Courtney v. Jimenez
25 Neb. Ct. App. 75
Neb. Ct. App.2017Background
- Courtney obtained an ex parte domestic abuse protection order against Jimenez on May 6, 2016; Jimenez was served May 17, 2016.
- § 42-925(1) requires a respondent to return a form requesting a show-cause hearing within 5 days of service to contest an ex parte order.
- Jimenez did not return the form within 5 days; he filed a motion to vacate the order on August 1, 2016, arguing the petition/affidavit failed to allege facts supporting a protection order.
- The district court held a hearing August 9, 2016, concluded the petition lacked sufficient allegations, and vacated the ex parte order (but entered separate no-contact relief in the paternity case).
- Courtney appealed; by the time of appellate briefing the ex parte order’s original one-year term would have expired, raising mootness concerns.
Issues
| Issue | Plaintiff's Argument (Courtney) | Defendant's Argument (Jimenez) | Held |
|---|---|---|---|
| Whether appeal is moot | Appeal still reviewable; court erred in vacating order | Order expired but public-interest question exists | Appeal moot as to relief, but public-interest exception applies to statutory issue |
| Whether § 42-925(1) 5-day requirement is jurisdictional/mandatory | 5-day deadline is "hard and fast"; failure bars later challenges or motions | 5-day limit is directory; court may later entertain motions including to vacate | 5-day requirement is directory, not mandatory; failing to meet it does not preclude later motions |
| Whether district court had power to vacate ex parte order after 5 days | Statutory scheme forbids collateral attacks outside statutory deadlines | Court has inherent equitable power to vacate or modify judgments during its term | Court has inherent power to vacate/modify orders within its court term; no conflict with statutes found |
| Whether petition/affidavit alleged sufficient facts to support ex parte order | Allegations (text message, past behavior) were sufficient; vacatur improper | Allegations insufficient to support relief | Sufficiency not reached on appeal (moot); district court found allegations insufficient but appellate court declined to decide on merits due to mootness exception scope |
Key Cases Cited
- Mahmood v. Mahmud, 279 Neb. 390 (protection orders reviewed de novo as analogous to injunctions)

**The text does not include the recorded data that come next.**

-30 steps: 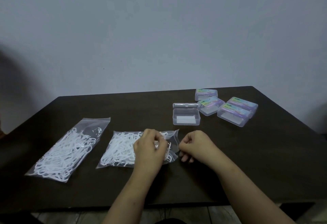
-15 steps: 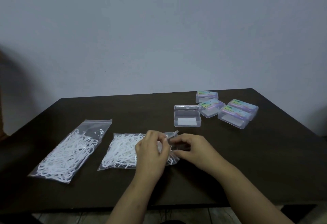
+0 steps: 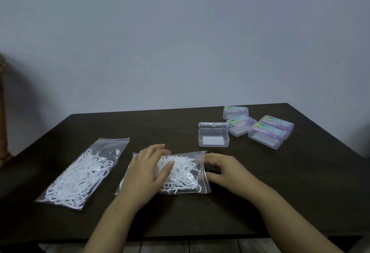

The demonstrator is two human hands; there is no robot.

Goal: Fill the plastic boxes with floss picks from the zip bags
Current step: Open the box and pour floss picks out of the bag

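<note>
A clear zip bag (image 3: 186, 172) of white floss picks lies at the table's front middle. My left hand (image 3: 149, 169) lies flat over its left part with straight fingers, pressing the picks toward the right end. My right hand (image 3: 226, 169) is at the bag's right mouth, fingers curled round its zip edge. A second zip bag (image 3: 82, 174) full of floss picks lies to the left, untouched. Behind the hands stands an open, empty clear plastic box (image 3: 213, 137) with its lid up.
Several closed plastic boxes with coloured labels (image 3: 268, 130) are grouped at the back right of the dark table (image 3: 300, 182). A plain wall rises behind the table. A brown object shows at the far left edge.
My left hand has flattened out over the bag, where before it pinched the bag's mouth. The picks are bunched toward the right end. My right hand shifted to the bag's right edge.
</note>
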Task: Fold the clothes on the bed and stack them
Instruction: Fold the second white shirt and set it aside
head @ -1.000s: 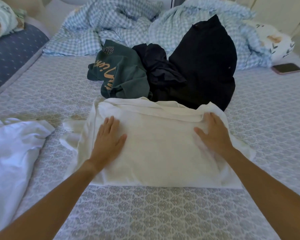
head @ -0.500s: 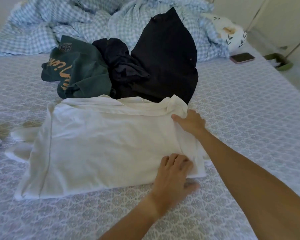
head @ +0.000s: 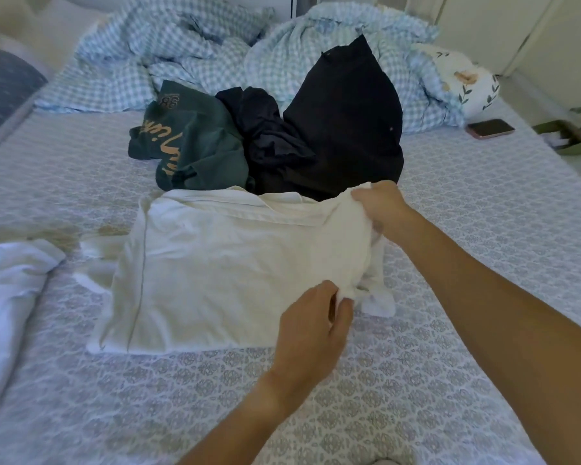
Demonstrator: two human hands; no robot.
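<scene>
- The left hand (head: 311,325) pinches the near right corner of the white shirt (head: 235,263) between thumb and curled fingers.
- The right hand (head: 381,204) grips the far right corner of the same shirt, fingers closed round a bunched fold and lifting it a little off the bed (head: 483,229).
- The shirt lies half-folded in the middle of the bed, its long axis running left to right; a sleeve, or perhaps a hem, sticks out at its left edge.
- Its cloth is cream-white, softly creased, with a seam line down the left side.
- Patterned sheet lies open to the right and in front.
- Just behind the shirt sit a green printed sweatshirt (head: 195,142) and dark garments (head: 342,129), the latter touching its far edge.
- Another white garment (head: 10,290) lies at the left; a phone (head: 490,128) rests near the far right edge.
</scene>
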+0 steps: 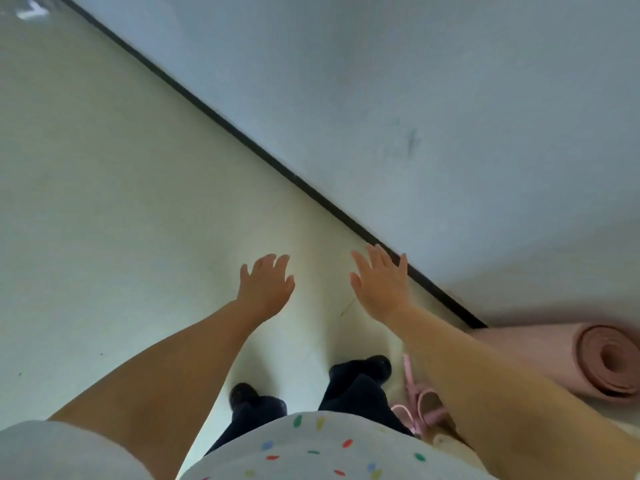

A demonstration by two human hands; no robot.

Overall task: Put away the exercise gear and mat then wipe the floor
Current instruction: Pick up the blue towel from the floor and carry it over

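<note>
A rolled pink exercise mat [585,362] lies on the floor against the wall at the lower right, its spiral end facing right. Pink exercise gear [420,403], looking like bands or straps, lies on the floor beside my right foot, partly hidden behind my right forearm. My left hand [268,284] and my right hand [381,282] both reach forward over the pale floor [121,220], fingers spread and holding nothing. My right hand is left of the mat and apart from it.
A grey-white wall [450,98] runs diagonally from upper left to lower right, with a black baseboard [277,164] at its foot. My two feet in dark shoes [374,367] stand on the floor close to the gear.
</note>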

- Glantz v. Daniel, 21 Neb. App. 89 (public-interest exception applied; 5-day deadline for harassment orders treated as directory)
- Kibler v. Kibler, 287 Neb. 1027 (court has inherent power to vacate or modify judgments during its term)
- D.I. v. Gibson, 291 Neb. 554 (statutory time limits construed as directory when not central to statute’s purpose)
- Doty v. West Gate Bank, 292 Neb. 787 (appellate courts need not decide issues unnecessary to resolution of the case)
- Hron v. Donlan, 259 Neb. 259 (mootness and requirement of actual case or controversy)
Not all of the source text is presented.